DETAILED DESCRIPTION

[0043] A method and system for performing blind signal separation in a signal processing system is disclosed in U.S. application Ser. No. 09/445,778, “Method and Apparatus for Blind Signal Separation,” incorporated herein by reference. Further, this signal processing system and method is extended to include feedback architectures in conjunction with the state space approach in U.S. application Ser. No. 09/701,920, “Adaptive State Space Signal Separation, Discrimination and Recovery Architectures and Their Adaptations for Use in Dynamic Environments,” incorporated herein by reference. These pending patents disclose general techniques for signal separation, discrimination, and recovery that can be applied to numerous types of signals received by sensors that can register the type of signal received. Also disclosed is a sound discrimination system, or voice extraction system, using these signal processing techniques. The process of separating and capturing a single voice signal of interest free, at least in part, of other sounds or less encumbered or masked by other sounds is referred to herein as “voice extraction”.

[0044] The voice extraction system of an embodiment isolates a single voice signal of interest from a mixed or composite environment of interfering sound sources so as to provide pure voice signals to speech processing systems including, for example, speech compression, transmission, and recognition systems. Isolation includes, in particular, the separation and isolation of the target voice signal from the sum of all sounds present in the environment and/or registered by one or more sound sensing devices. The sounds present include background sounds, noise, multiple speaker voices, and the voice of interest, all overlapping in time, space, and frequency.

[0045] The single voice signal of interest may be arriving from any direction, and the direction may be known or unknown. Moreover, there may be more than a single signal source of interest active at any given time. The placement of sound or signal receiving devices, or microphones, can affect the performance of the voice extraction system, especially in the context of applying blind signal separation and adaptive state space signal separation, discrimination and recovery techniques to audio signal processing in real world acoustic environments. As such, microphone arrangement or placement is an important aspect of the voice extraction system.

[0046] In particular, the voice extraction system of an embodiment distinguishes among interfering signals that overlap in time, frequency, and direction of arrival. This isolation is based on inter-microphone differentials in signal amplitude and the statistical properties of independent signal sources, a technique that is in contrast to typical techniques that discriminate among interfering signals based on direction of arrival or spectral content. The voice extraction system functions by performing signal extraction not just on a single version of the sound source signals, but on multiple delayed versions of each of the sound signals. No spectral or phase distortions are introduced by this system.
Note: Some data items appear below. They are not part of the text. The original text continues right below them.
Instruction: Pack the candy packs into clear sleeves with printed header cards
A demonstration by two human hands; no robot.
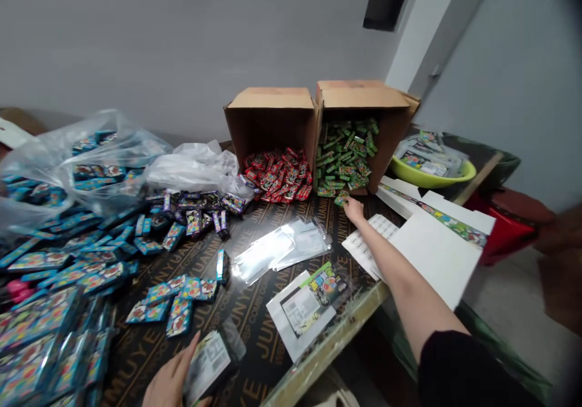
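Observation:
My left hand [170, 373], low at the front of the table, is closed around a transparent bag with a printed card [210, 358] in it. My right hand [353, 208] reaches far forward, its fingers pinching a small green packet [340, 201] just before the right carton. More green packets [348, 152] spill from that carton. Red packets [282, 176] fill the mouth of the carton beside it. Between my hands lie flat transparent bags [291, 246] and a printed card on white paper [307, 310]. Several blue packets [179, 304] rest beyond my left hand.
Purple packets [195, 210] and heaped blue boxes [82, 261] cover the left side, near a big plastic bag [113, 158]. On the right are sticker sheets [373, 237], white cardboard [441, 243], a yellow-green basin [427, 176] and a red stool [513, 219].

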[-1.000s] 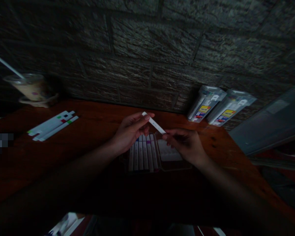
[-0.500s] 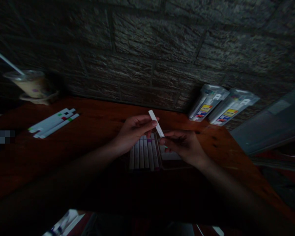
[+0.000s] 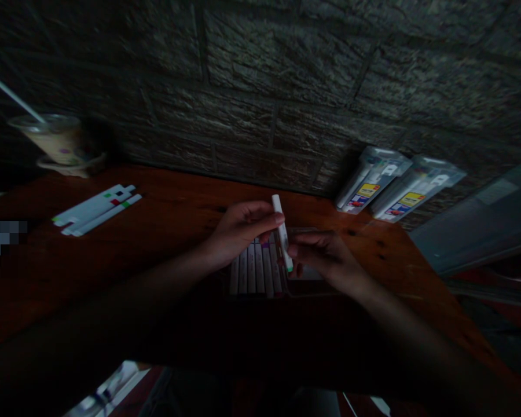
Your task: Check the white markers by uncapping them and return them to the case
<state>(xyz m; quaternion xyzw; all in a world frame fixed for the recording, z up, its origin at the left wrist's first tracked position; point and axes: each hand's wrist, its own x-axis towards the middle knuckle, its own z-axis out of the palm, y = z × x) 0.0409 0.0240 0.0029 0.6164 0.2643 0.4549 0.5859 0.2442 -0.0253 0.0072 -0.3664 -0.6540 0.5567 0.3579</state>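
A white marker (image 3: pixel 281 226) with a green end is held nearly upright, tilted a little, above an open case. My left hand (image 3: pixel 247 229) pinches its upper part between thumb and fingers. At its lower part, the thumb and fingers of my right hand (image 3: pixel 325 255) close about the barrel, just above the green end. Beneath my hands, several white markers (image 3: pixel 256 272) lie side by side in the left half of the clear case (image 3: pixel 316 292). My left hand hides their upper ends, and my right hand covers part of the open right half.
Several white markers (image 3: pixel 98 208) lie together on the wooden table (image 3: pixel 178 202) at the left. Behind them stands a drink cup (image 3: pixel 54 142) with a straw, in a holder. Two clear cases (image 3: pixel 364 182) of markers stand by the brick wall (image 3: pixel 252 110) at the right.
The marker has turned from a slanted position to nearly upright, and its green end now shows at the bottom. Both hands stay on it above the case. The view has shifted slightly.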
[0047] The use of signal separation for voice extraction implicates several implementation issues in the design of receiving microphone arrangements or arrays. One issue involves the type and arrangement of microphones used in sensing a single voice signal of interest (as well as the interfering sounds), either alone, or in conjunction with voice extraction, or with other signal processing methods. Another issue involves a method of arranging two or more microphones for voice extraction so that optimum performance is achieved. Still another issue is determining a method for buffering and time delaying signals, or otherwise processing received signals so as to maintain causality. A further issue is determining methods for deriving extensions of the core signal processing architecture to handle underdetermined systems, wherein the number of signal sources that can be discriminated from other signals is greater than the number of receivers. An example is when a single source of interest can be extracted from the sum of three or more signals using only two sound sensors.

[0048]FIG. 1 is a flow diagram of a method for determining microphone placement for use with a voice extraction system of an embodiment. Operation begins by considering all positions that the voice source or sources or interest can take in a particular context 102. All possible positions are also considered that the interfering sound source or sources can take in a particular context 104. Criteria are defined for acceptable voice extraction performance in the equipment and settings of interest 106. A microphone arrangement is developed, and the microphones are arranged 108. The microphone arrangement is then compared with the criteria to determine if any of the criteria are violated 110. If any criteria are violated then a new arrangement is developed 108. If no criteria are violated, then a prototype microphone arrangement is formed 112, and performance of the arrangement is tested 114. If the prototype arrangement demonstrates acceptable performance then the prototype arrangement is finalized 116. Unacceptable prototype performance leads to development of an alternate microphone arrangement 108.

[0049] Two-microphone systems for extracting a single signal source are of particular interest as many audio processing systems, including the voice extraction system of an embodiment, use at least two microphones or two microphone elements. Furthermore, many audio processing systems only accommodate up to two microphones. As such, a two-microphone placement model is now described.

[0050] Two microphones provide for the isolation of, at most, two source signals of interest at any given time. In other words, two inputs from two sensors, or microphone elements, imply that the generic voice extraction system based on signal separation can generate two outputs. The extension techniques described herein provide for generation of a larger or smaller number of outputs.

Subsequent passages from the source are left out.